WHAT THE EXERCISE ASKS:
Your task is to retype the lines from the opening of the material through the line that includes "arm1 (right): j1". Do not copy the pictures.

DATA EXCERPT:
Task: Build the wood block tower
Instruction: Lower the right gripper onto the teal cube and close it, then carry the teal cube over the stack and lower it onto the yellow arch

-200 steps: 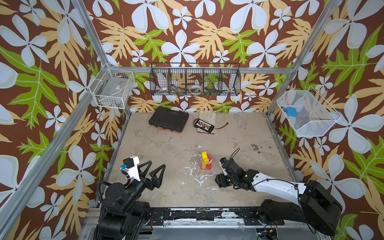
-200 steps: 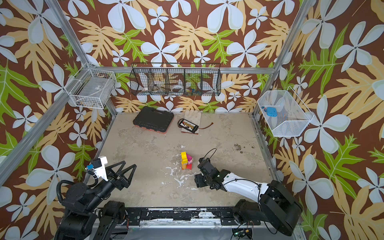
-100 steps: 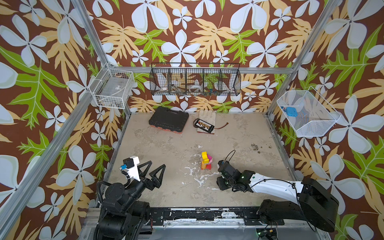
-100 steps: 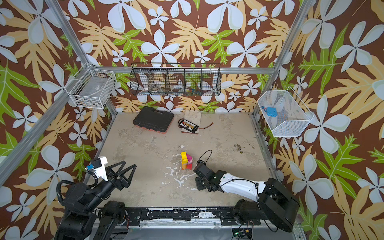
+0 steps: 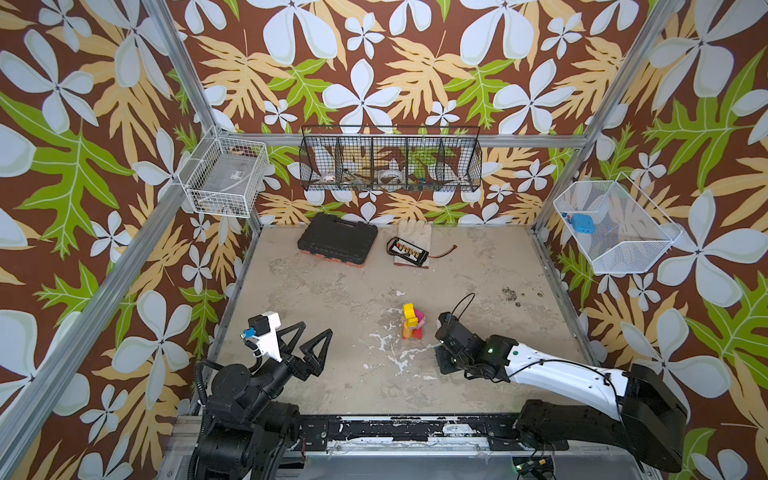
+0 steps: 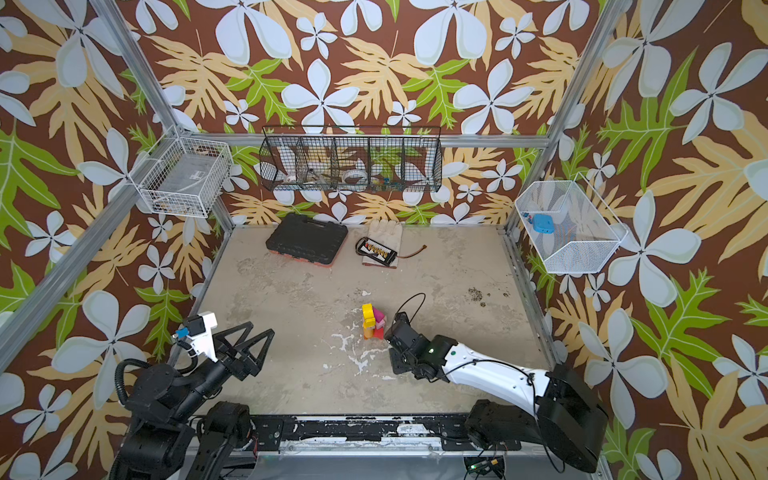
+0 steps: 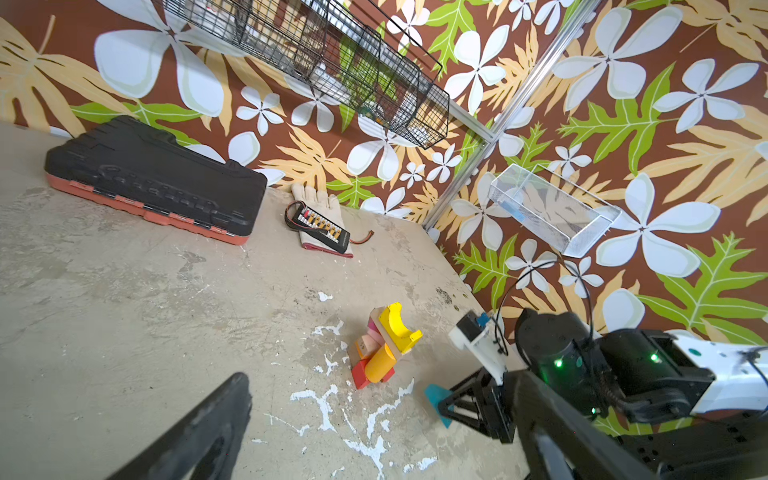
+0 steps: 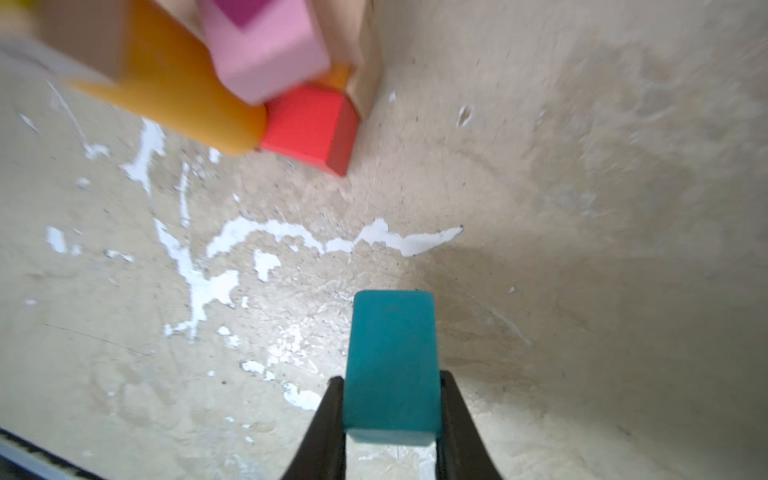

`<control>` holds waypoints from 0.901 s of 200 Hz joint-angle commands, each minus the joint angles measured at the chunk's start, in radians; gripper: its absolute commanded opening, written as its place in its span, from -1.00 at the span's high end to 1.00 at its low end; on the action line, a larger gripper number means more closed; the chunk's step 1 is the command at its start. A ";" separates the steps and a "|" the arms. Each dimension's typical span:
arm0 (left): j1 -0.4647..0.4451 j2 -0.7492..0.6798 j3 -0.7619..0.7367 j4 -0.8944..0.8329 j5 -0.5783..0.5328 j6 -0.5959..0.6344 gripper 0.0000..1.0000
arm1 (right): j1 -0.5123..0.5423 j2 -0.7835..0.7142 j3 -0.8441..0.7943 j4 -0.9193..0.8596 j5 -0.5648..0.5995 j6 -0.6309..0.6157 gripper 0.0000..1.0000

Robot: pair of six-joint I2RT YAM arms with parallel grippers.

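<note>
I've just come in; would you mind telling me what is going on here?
The robot is building a wood block tower. The right tool has its jaws against both sides of a teal block, low at the table beside the tower. The tower has a red block and an orange cylinder at its base and a yellow arch on top; the teal block is not yet on it. The left tool hangs open, away from the blocks, holding nothing.
</note>
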 commanded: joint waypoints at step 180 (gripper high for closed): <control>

RESPONSE AREA:
Task: Build the wood block tower
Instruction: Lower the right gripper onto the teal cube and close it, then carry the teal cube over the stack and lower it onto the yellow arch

-200 steps: 
-200 steps: 
-100 steps: 
-100 steps: 
+0 steps: 
+0 steps: 
+0 steps: 
+0 steps: 

`<control>` holds waypoints from 0.901 s of 200 Hz joint-angle commands, each minus the joint angles measured at the chunk's start, in radians; gripper: its absolute commanded opening, written as its place in its span, from -1.00 at the span's high end to 1.00 at its low end; on the action line, a larger gripper number means more closed; the chunk's step 1 is the command at its start. A ";" separates the steps and a "|" the arms. Each dimension's typical span:
arm0 (left): j1 -0.4647..0.4451 j2 -0.7492..0.6798 j3 -0.7619..0.7367 j4 -0.8944..0.8329 j5 -0.5783..0.5328 j6 -0.5959..0.6344 gripper 0.0000..1.0000
arm1 (right): j1 -0.5123..0.5423 j2 -0.7835..0.7142 j3 -0.8441..0.7943 j4 -0.9193..0.8596 j5 -0.5648..0.5995 j6 -0.6309..0.6157 gripper 0.0000..1.0000

This output requires nothing more.